Esquecer este detalhe é perpetuar uma mentira conveniente: a de que “o resto do mundo era paisagem”. Não era. Enquanto a Europa se entretinha com cruzadas e pestes, o mundo islâmico estudava, experimentava e escrevia. E foi esse saber que depois alimentou o renascimento europeu.
VII. O eco no presente
Lembrar este ouro da ciência é também um gesto político: recusar o discurso fácil que associa o Islão apenas a atraso ou fundamentalismo. Houve um tempo em que o mundo muçulmano foi farol do saber, e em que a Europa lhe deveu a sobrevivência da sua própria memória intelectual.

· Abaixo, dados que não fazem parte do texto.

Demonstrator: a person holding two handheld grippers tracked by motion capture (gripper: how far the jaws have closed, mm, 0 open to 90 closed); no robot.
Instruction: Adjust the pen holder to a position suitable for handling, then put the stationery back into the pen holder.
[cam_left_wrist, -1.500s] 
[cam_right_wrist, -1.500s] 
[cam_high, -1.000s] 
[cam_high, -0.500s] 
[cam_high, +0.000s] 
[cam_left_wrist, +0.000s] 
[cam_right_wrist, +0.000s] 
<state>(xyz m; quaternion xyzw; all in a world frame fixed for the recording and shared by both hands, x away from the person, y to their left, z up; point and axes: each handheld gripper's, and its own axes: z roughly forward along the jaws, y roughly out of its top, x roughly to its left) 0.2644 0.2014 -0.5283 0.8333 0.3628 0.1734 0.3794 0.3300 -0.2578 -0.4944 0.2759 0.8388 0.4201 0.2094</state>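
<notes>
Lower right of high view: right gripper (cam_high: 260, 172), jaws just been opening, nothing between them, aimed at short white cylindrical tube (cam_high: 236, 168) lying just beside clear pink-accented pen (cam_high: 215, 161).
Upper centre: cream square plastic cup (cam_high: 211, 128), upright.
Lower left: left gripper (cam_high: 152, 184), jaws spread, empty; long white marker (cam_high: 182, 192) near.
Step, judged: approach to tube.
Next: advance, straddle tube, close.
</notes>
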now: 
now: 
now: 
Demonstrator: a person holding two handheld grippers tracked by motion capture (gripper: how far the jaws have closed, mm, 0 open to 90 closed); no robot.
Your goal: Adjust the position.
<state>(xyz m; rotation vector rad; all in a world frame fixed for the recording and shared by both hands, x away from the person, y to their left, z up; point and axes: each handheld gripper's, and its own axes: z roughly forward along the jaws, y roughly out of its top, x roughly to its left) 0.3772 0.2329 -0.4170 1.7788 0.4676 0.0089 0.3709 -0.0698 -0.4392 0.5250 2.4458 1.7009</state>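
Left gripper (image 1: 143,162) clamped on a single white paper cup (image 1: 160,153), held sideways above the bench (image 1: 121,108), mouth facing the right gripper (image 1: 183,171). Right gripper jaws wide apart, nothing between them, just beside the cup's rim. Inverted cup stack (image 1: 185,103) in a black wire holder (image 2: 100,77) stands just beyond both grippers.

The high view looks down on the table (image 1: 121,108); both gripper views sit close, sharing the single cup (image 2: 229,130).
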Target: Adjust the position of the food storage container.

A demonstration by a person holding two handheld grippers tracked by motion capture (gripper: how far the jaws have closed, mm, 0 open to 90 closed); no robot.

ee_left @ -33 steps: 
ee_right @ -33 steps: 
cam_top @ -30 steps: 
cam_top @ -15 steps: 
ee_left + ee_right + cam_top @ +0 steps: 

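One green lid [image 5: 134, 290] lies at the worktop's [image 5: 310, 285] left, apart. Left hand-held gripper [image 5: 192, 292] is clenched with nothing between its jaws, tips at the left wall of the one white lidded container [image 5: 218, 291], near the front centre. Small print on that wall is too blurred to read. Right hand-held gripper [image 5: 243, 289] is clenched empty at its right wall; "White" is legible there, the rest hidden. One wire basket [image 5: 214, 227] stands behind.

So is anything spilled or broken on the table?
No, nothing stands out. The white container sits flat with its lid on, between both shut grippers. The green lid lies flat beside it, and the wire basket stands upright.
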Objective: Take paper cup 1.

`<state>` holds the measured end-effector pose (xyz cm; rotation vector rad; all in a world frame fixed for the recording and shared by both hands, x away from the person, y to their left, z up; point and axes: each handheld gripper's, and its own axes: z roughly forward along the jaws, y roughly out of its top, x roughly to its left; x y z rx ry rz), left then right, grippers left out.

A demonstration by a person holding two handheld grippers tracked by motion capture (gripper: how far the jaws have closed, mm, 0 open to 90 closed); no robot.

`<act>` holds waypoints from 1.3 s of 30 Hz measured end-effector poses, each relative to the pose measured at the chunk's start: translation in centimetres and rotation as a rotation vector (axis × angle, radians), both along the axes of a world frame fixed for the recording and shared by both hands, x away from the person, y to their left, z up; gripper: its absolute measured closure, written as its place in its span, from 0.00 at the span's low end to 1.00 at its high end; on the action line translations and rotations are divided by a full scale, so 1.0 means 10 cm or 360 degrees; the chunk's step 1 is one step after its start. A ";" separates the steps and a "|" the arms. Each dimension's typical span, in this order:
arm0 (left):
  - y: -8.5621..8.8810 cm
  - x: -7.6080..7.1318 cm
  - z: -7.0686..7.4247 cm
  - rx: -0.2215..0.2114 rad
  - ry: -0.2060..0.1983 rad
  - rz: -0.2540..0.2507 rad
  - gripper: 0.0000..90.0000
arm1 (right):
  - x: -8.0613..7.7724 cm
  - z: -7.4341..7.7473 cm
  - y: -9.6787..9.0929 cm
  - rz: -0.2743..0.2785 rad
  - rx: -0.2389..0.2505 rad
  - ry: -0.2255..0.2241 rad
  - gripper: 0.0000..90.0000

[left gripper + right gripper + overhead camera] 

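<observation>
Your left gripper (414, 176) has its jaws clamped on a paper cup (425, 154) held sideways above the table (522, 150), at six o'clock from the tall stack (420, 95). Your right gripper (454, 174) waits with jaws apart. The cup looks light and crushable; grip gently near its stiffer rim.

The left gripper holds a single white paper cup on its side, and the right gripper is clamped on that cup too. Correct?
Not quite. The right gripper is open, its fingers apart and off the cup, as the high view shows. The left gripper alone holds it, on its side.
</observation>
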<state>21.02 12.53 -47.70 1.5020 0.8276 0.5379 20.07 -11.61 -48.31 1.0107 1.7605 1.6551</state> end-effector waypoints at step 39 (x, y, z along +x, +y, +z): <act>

Hoje, quando falamos de diálogo de civilizações, talvez seja bom lembrar que já houve um: feito de traduções, de manuscritos, de ideias partilhadas. Não é romantismo, é história.
VIII. Conclusão: devolver o crédito
O Renascimento europeu foi, sim, um marco. Mas foi também herança. Copérnico via mais longe porque Alhazen já tinha olhado o céu. Newton calculava porque Al-Khwarizmi lhe dera os números. Tomás de Aquino pensava porque Averróis traduzira Aristóteles. Avicena ensinava médicos europeus séculos após a sua morte.
O ouro da ciência islâmica não é um rodapé. É capítulo fundador. Sem ele, a Europa teria renascido mais tarde, de outra forma, talvez nunca. E é preciso dizer isto com clareza, sem enviesamentos: a história não é monopólio de uma geografia. É uma rede. E o seu tecido tem fios árabes, persas, indianos, que nos sustentam até hoje.
Nota de autoria: Este texto contou com o apoio de uma ferramenta de inteligência artificial para a análise bibliográfica. Tal como contou com o uso de um teclado, energia elétrica, óculos com lentes de inspiração óptica e invenções tão prosaicas quanto a roda e o fogo. Todas ferramentas alheias, sem as quais não poderia escrever. A responsabilidade, no entanto, é inteiramente minha, em continuidade com a voz que reconheço nos meus textos.